The answer is to be the lines below that lie between the line holding "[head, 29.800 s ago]" and the line holding "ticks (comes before", inclusive, transcribed exactly and free of pictures.

---------- Source material

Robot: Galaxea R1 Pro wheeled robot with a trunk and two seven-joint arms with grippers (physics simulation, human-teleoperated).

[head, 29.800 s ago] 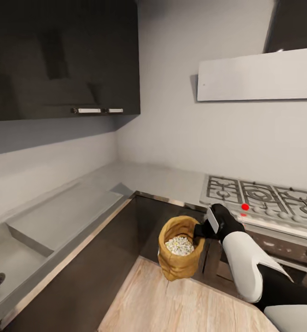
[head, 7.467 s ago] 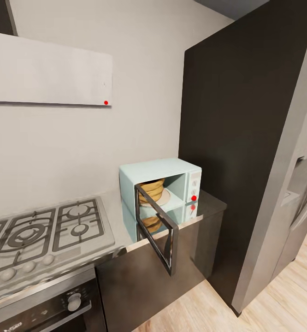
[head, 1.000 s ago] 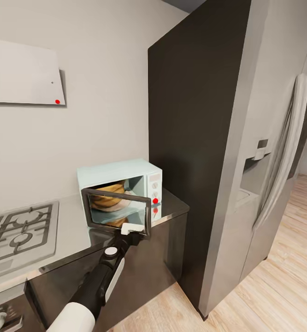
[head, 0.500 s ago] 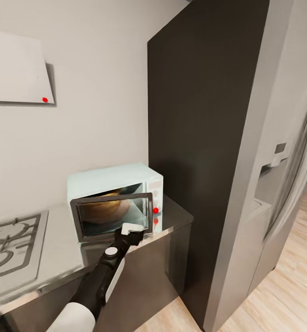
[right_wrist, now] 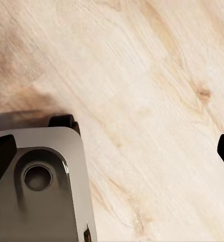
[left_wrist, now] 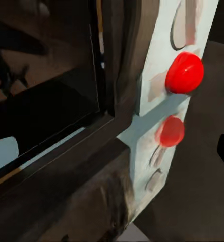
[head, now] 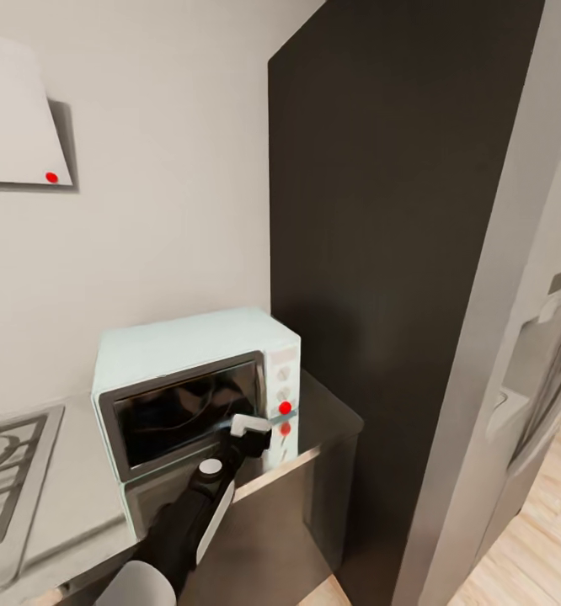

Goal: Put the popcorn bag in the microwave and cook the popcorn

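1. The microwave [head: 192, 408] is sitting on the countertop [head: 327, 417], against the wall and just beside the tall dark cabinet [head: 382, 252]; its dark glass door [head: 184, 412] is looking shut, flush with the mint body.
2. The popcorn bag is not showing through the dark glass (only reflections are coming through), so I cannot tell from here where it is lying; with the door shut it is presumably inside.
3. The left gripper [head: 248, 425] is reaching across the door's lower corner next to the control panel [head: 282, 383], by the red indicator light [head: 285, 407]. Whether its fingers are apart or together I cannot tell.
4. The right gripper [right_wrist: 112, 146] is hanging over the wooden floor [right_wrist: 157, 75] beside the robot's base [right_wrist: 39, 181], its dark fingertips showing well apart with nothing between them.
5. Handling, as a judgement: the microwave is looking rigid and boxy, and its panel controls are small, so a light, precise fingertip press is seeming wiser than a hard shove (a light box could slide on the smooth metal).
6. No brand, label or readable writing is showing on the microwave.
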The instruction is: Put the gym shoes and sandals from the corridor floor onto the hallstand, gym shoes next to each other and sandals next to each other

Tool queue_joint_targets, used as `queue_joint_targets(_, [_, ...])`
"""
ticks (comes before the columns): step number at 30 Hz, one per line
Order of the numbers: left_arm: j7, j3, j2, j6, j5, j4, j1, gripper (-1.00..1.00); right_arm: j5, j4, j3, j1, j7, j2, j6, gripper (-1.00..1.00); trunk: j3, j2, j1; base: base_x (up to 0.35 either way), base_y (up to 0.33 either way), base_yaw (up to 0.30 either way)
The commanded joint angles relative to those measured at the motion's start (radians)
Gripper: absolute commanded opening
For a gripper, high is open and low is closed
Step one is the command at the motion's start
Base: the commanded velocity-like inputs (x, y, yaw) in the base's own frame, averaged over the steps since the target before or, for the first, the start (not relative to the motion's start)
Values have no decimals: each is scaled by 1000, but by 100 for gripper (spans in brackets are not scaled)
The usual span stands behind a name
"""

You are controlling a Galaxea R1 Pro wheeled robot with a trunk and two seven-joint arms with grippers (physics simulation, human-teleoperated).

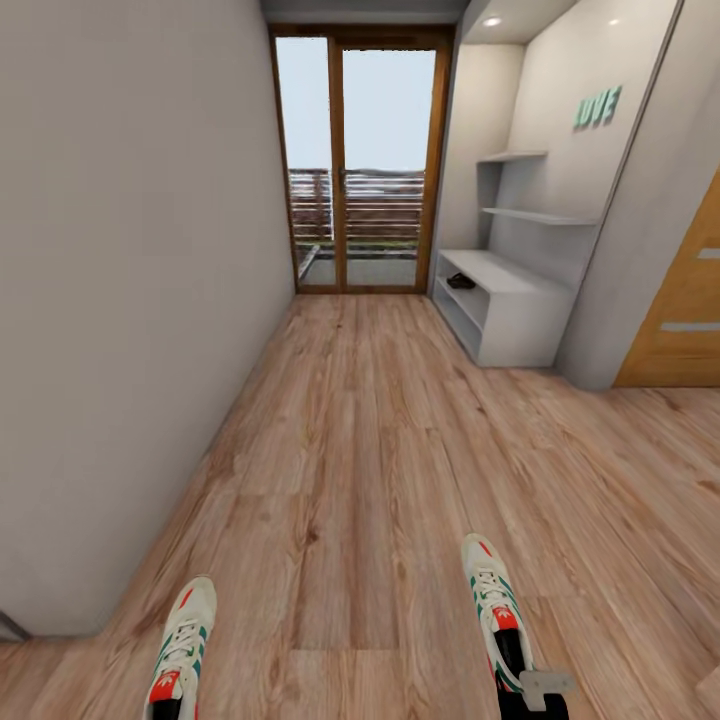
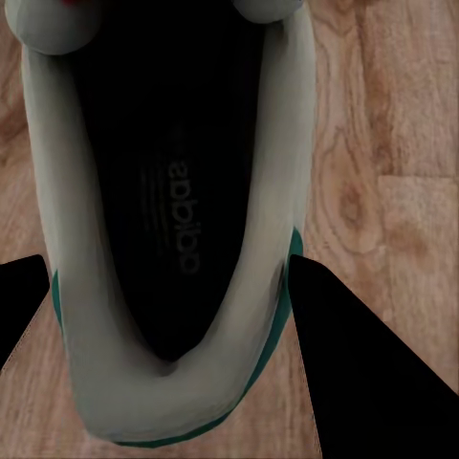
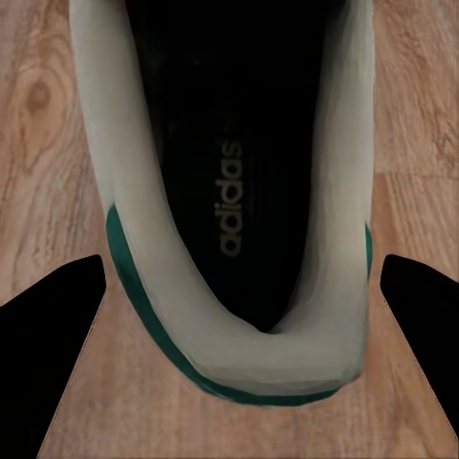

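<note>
Two off-white gym shoes with green stripes hang low in front of me above the corridor floor. My left gripper is shut on the heel of the left gym shoe, its fingers pressed on both sides of the collar. Around the heel of the right gym shoe, my right gripper is shut as well. The hallstand stands far ahead on the right. One dark brown sandal lies at its front, by the upper shelf level. The other sandal is out of view.
A grey wall runs close along the left. A glass balcony door closes the far end of the corridor. A wooden door sits right of the hallstand. Wood floor stretches from me to the hallstand.
</note>
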Motion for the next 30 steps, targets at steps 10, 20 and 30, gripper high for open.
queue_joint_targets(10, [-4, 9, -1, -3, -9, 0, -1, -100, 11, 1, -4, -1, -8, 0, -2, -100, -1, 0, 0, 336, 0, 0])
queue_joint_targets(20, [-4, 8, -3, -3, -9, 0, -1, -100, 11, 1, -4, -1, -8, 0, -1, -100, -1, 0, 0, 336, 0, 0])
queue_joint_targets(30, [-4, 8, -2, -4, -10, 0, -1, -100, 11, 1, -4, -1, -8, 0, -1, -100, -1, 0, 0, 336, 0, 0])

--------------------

Task solution ->
[head, 29.800 s ago] 
[head, 7.467 s ago] 
[head, 1.000 s ago] 
[head, 0.500 s ago] 
[right_wrist, now] 
[left_wrist, now] 
[head, now] 

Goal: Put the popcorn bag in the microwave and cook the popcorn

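1. The microwave [head: 192, 408] is sitting on the countertop [head: 327, 417], against the wall and just beside the tall dark cabinet [head: 382, 252]; its dark glass door [head: 184, 412] is looking shut, flush with the mint body.
2. The popcorn bag is not showing through the dark glass (only reflections are coming through), so I cannot tell from here where it is lying; with the door shut it is presumably inside.
3. The left gripper [head: 248, 425] is reaching across the door's lower corner next to the control panel [head: 282, 383], by the red indicator light [head: 285, 407]. Whether its fingers are apart or together I cannot tell.
4. The right gripper [right_wrist: 112, 146] is hanging over the wooden floor [right_wrist: 157, 75] beside the robot's base [right_wrist: 39, 181], its dark fingertips showing well apart with nothing between them.
5. Handling, as a judgement: the microwave is looking rigid and boxy, and its panel controls are small, so a light, precise fingertip press is seeming wiser than a hard shove (a light box could slide on the smooth metal).
6. No brand, label or readable writing is showing on the microwave.
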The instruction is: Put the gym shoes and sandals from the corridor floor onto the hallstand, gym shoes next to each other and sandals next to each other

Tool queue_joint_targets, used as `queue_joint_targets(_, [_, ...])`
"""
ticks (comes before the columns): step number at 30 Hz, one per line

That completes the answer to this exercise.